Cheshire

Overview
- Service type: Inter-city rail
- Status: Discontinued
- First service: December 10, 1944
- Last service: May 31, 1958
- Former operator: Boston and Maine Railroad

Route
- Termini: Boston North Station White River Junction
- Service frequency: Daily
- Train numbers: 5505 and 5506

On-board services
- Seating arrangements: coaches

= Cheshire (train) =

Passenger train in the United States

The Cheshire was a streamlined, express passenger train on the Boston and Maine Railroad's Cheshire Branch, connecting Boston with White River Junction, VT. It connected with the Rutland Railroad and Central Vermont in Bellows Falls, VT. Starting at Boston North Station, it ran to Fitchburg, MA, diverging from the Fitchburg Division in South Ashburnham, MA, and then through to Keene, NH, Bellows Falls, VT and White River Junction, VT.

==History==
The train began service on December 10, 1944, replacing an unnamed train.

Travel time was approximately 3.5 hours in 1946. Initially, it used the Flying Yankee trainset although the service soon was suspended the following year until July 8. On August 28, 1945, the Flying Yankee was transferred to the Mountaineer but returned to the Cheshire Branch on October 15. While Flying Yankee trainset ran other routes, it spent the longest time on the Cheshire.
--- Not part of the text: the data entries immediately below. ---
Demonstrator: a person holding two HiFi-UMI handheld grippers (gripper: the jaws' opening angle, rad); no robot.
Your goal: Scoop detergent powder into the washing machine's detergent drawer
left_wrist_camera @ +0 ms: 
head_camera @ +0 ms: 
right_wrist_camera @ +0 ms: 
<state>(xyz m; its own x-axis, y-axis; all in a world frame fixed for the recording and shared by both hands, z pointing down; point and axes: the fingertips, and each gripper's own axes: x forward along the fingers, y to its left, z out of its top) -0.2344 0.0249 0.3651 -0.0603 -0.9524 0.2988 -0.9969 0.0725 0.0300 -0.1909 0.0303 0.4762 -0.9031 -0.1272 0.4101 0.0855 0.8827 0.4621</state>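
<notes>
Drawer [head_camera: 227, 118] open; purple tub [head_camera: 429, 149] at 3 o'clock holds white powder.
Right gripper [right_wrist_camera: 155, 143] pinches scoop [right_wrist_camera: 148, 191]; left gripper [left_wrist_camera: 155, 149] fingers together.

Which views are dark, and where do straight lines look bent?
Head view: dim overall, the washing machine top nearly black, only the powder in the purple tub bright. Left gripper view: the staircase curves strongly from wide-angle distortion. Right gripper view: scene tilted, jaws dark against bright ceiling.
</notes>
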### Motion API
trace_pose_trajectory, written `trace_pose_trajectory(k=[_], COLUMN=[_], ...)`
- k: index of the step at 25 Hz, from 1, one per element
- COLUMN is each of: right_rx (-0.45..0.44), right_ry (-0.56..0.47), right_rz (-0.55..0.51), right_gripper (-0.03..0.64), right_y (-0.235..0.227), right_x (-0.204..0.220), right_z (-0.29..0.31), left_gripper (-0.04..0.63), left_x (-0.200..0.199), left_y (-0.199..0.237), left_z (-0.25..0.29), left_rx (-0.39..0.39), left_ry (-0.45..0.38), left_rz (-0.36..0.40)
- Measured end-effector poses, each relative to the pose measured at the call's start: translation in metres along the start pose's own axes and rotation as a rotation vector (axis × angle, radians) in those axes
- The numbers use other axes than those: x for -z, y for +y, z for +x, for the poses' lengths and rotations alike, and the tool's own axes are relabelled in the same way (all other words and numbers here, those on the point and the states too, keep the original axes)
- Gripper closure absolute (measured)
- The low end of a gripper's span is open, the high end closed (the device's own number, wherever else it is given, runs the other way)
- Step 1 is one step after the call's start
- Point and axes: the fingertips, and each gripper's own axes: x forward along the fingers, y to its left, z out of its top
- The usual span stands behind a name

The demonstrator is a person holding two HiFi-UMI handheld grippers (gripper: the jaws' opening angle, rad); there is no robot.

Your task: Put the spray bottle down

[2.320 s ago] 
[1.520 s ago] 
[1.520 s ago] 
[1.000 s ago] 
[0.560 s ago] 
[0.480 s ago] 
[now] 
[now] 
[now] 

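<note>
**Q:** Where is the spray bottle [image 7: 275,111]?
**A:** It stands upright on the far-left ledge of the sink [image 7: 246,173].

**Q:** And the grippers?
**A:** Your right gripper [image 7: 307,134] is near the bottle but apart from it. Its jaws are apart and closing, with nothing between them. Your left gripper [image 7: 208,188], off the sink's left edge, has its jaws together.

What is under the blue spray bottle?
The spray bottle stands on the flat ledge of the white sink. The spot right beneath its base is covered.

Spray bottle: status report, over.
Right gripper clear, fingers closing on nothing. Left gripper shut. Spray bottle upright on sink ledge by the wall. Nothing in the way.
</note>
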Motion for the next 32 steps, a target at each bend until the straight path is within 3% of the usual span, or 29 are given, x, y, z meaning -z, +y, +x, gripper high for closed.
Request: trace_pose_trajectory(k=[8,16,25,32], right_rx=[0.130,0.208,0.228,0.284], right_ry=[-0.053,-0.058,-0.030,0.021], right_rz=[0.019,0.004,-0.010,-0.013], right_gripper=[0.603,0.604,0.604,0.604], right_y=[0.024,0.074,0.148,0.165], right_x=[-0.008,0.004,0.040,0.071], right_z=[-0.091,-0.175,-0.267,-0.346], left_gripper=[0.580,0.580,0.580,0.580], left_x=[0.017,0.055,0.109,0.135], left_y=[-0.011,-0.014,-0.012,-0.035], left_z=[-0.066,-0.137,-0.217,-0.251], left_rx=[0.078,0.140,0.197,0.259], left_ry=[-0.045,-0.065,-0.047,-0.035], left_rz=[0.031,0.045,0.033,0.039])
In February 1951, a Budd Rail Diesel Car, dubbed Highliners by the B&M, performed a week-long test on the line and replaced the Flying Yankee by 1952. In December 1956, the Flying Yankee returned to the Cheshire route but retired on May 7, 1957, due to looming major maintenance needs. In October 1957, the Cheshires route was curtailed to Bellows Falls and passengers bound for White River Junction had to transfer. On May 31, 1958, the Cheshire was discontinued along with all other passenger trains on the Cheshire Branch. The line was abandoned in the 1970 and has since been converted into the 42 mile long, Cheshire Rail Trail.